WORK ORDER: A full, exact copy of the listing is needed, with images omitted.

*** Begin section ***

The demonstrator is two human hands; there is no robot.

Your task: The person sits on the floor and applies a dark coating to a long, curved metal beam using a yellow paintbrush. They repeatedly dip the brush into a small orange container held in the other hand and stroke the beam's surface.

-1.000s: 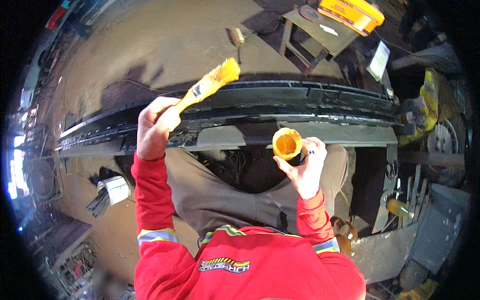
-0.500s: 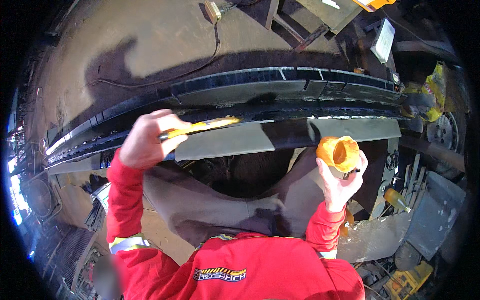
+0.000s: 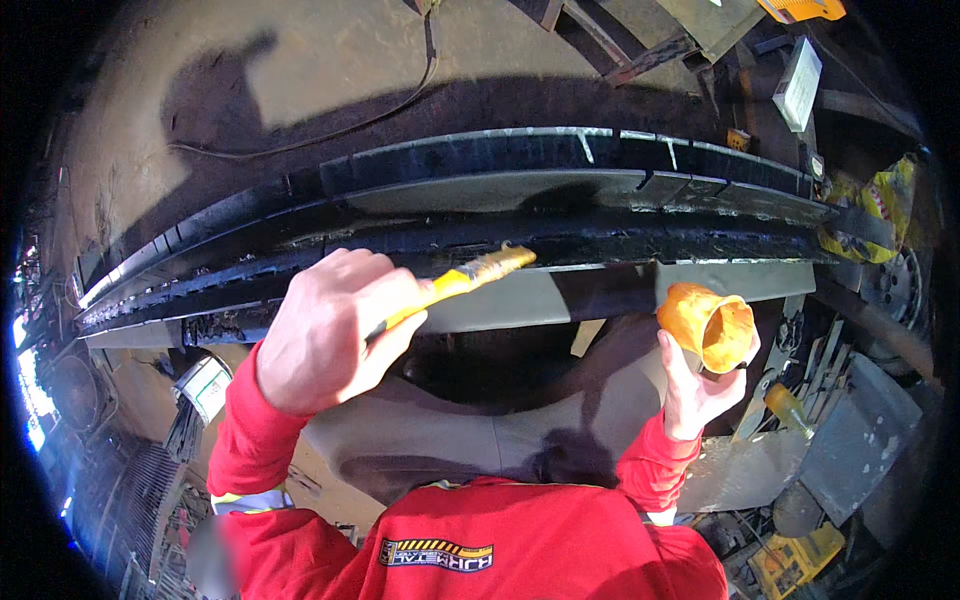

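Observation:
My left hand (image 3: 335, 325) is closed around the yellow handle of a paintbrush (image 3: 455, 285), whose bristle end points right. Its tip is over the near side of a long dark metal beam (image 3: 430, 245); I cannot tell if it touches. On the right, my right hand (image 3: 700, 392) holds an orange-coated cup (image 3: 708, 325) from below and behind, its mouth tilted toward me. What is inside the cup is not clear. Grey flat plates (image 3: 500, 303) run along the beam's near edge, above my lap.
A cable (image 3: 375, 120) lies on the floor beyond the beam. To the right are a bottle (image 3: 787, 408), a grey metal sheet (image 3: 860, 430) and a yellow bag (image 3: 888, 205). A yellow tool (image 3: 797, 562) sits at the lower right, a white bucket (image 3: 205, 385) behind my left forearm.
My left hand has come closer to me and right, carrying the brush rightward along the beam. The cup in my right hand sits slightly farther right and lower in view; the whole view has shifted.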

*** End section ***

ANSWER TO THIS PROBLEM:
The demonstrator is two human hands; there is no robot.

Your task: The person sits on the floor and applies a dark coating to a long, curved metal beam using a yellow paintbrush. They repeatedly dip the brush into a small orange container held in the other hand and stroke the beam's surface.

-1.000s: 
-0.500s: 
+0.000s: 

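Observation:
My left hand (image 3: 335, 325) is closed around the yellow handle of a paintbrush (image 3: 455, 285), whose bristle end points right. Its tip is over the near side of a long dark metal beam (image 3: 430, 245); I cannot tell if it touches. On the right, my right hand (image 3: 700, 392) holds an orange-coated cup (image 3: 708, 325) from below and behind, its mouth tilted toward me. What is inside the cup is not clear. Grey flat plates (image 3: 500, 303) run along the beam's near edge, above my lap.
A cable (image 3: 375, 120) lies on the floor beyond the beam. To the right are a bottle (image 3: 787, 408), a grey metal sheet (image 3: 860, 430) and a yellow bag (image 3: 888, 205). A yellow tool (image 3: 797, 562) sits at the lower right, a white bucket (image 3: 205, 385) behind my left forearm.
My left hand has come closer to me and right, carrying the brush rightward along the beam. The cup in my right hand sits slightly farther right and lower in view; the whole view has shifted.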

Nothing else is required to complete the exercise.